Banda Sea

Situated in the eastern part of Indonesia, Banda Sea is a fascinating destination cherished by nature lovers and history aficionados. There is an abundance of activities to keep you entertained throughout your visit to the sun-soaked volcanic islands. You can hike the active volcanoes, snorkelling over coral-laden lava flows, exploring a 17th-century fort, and ancient ruins. Once crucial in the renowned Spice Routes, these islands have a captivating history.

Many years ago, Banda Island was renowned for its abundance of spices, particularly nutmeg and mace. During the Age of Exploration, the Banda Islands held a complete monopoly on nutmeg production. This sought-after spice could only be found there, and its weight held more value than gold. The Dutch, who were leading European colonisers, aimed for complete dominance and were willing to exchanged Manhattan to attain it. Today, the same seas that once carried ships loaded with spices now showcase a different kind of treasure: an underwater haven of unparalleled beauty.

banda sea diving

Banda Sea Diving

Exploring the Banda Sea on a diving trip is a remarkable experience that diving enthusiasts should not miss in Indonesia. With over 30 extraordinary dive sites spread across this archipelago, the Banda Sea liveaboard promises a once-in-a-lifetime underwater exploration opportunity. The Banda Sea is divided by an underwater ridge into two basins. The northern basin plunges to a depth of approximately 19,000 feet (5800 m), while the southern basin reaches 17,700 feet (5400 m) deep. The actively seismic Gunung Api volcano is surfacing from the ocean floor, ascending from 4,500 meters below sea level to a peak standing 670 meters above the waterline in the southern basin. These pristine locations feature untouched coral reefs, diverse marine species, and impressive pelagic creatures.

What makes the underwater world of Banda truly unique is its remarkable diversity, ranging from magnificent pilot whales to tiny pygmy seahorses, all thriving in a rich underwater environment. The standout feature is the abundance of vivid marine life and massive schools of fish, a sight comparable to popular spots like Raja Ampat but with fewer visitors, offering a more intimate experience. The Banda Sea offers a thrilling diving experience with the chance to see migrating schools of hammerhead sharks, but this spectacle is limited to a specific timeframe each year—primarily in October and early November.
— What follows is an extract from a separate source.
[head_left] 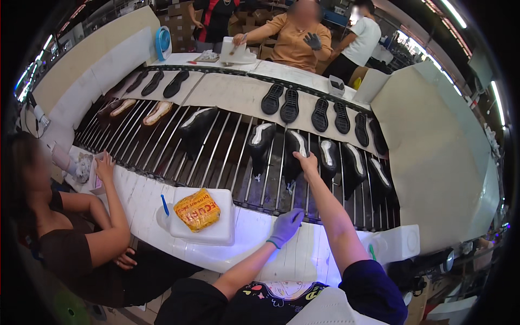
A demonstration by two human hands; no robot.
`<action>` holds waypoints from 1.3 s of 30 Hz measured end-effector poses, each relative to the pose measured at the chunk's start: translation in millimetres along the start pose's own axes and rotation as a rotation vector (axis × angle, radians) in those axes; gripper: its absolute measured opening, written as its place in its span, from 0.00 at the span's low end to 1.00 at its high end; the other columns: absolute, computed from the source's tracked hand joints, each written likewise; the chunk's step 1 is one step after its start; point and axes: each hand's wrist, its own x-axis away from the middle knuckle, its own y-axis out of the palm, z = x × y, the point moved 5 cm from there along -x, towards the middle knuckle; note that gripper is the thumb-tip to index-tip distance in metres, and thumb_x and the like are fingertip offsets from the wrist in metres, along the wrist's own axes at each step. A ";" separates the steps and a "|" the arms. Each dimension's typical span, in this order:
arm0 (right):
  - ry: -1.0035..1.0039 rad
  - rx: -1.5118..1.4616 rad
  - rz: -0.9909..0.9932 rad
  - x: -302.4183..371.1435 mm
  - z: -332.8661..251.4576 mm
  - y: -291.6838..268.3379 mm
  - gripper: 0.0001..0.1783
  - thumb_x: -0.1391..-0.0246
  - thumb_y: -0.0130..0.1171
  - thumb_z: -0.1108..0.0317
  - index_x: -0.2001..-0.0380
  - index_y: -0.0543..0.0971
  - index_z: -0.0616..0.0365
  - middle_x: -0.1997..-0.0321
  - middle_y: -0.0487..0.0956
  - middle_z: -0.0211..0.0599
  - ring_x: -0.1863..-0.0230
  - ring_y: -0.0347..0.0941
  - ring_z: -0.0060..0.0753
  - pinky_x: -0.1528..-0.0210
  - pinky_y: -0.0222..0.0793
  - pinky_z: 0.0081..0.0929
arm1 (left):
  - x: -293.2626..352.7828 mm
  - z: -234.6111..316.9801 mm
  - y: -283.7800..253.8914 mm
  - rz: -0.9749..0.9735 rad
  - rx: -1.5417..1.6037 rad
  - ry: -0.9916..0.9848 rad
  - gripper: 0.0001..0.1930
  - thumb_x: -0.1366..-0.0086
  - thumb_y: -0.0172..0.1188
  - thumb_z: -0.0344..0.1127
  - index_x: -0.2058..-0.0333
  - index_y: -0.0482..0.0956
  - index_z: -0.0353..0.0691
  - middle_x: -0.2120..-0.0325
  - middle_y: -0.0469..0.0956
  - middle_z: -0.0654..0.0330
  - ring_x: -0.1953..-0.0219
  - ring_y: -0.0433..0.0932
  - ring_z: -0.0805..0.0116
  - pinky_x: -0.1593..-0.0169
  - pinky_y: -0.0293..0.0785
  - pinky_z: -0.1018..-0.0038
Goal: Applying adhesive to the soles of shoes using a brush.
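Bare rods of the conveyor (216, 162) are spanning the room between the edge of the white table (310, 254) and a black shoe upper (292, 145), other uppers flanking it. The right hand (307, 163), arm extending forward, is gripping this upper; the gloved left hand (287, 226) is curling at the table's edge, its hold impossible to tell. Black soles (320, 115) are lying beyond, a co-worker (298, 40) facing them.

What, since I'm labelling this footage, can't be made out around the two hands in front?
Head view: how the bare right hand grips the black shoe upper with the white underside strip; the hand covers the contact.
Head view: the palm of the lavender-gloved left hand, and anything in it; the back of the hand hides it.
Head view: part of the top of the white plastic container; the yellow plastic-wrapped package covers it.
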 end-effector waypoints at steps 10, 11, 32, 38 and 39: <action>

The Banda Sea is also famous for its extraordinary macrolife, including elusive rhinopias, cuttlefish, scorpionfish, nudibranchs, frogfish, mandarin fish, seahorses, and many more small critters. One of the highlights of diving in this area is Manuk Island, where divers can experience a close encounter with a large population of sea snakes.

The Banda Sea typically maintains a water temperature of 26–28 degrees Celsius, though deep water upwellings and thermoclines are common, notably in September and November. It’s advisable to bring a suitable exposure suit for diving. Air temperatures range from 22 to 31 degrees Celsius. Expect good visibility of around 20–30 meters, with currents varying from medium to strong.

When is the Best Time to Visit Banda Sea?

March to April and September to November are considered the best times for diving in the Banda Islands due to the calmer seas. Diving is not recommended from May to August, when surface conditions can get rough. Planning your dive trips during these optimal months will ensure a more enjoyable and safe experience in the Banda Islands.

Where is the Banda Sea?

The Banda Sea is located in Maluku Province, in the eastern part of Indonesia. It is a section of the western South Pacific Ocean, surrounded by the southern islands of the Moluccas in Indonesia. Due to their remote location, the sites can only be reached by liveaboard.

How to Get to the Banda Sea

To reach the Banda Islands, you can fly to Pattimura Airport, located on Ambon Island, approximately 36 km away from Ambon City. Kindly note that this airport only serves domestic flights. Therefore, you must first arrive at an airport in Indonesia that accommodates international flights before proceeding to Ambon. There are several options to reach Ambon, including direct flights from Jakarta, Makassar with an overnight stay, or via Surabaya if you are arriving from Bali or overseas.

There are multiple embarkation and disembarkation points for Banda Sea liveaboard trips. While some trips begin or end in Sorong (Raja Ampat), Maumere (Flores), or Ternate (Halmahera), the most commonly used access point is Ambon. Before making any flight reservations, please ensure that you carefully review your trip itinerary and confirm the designated starting and ending points.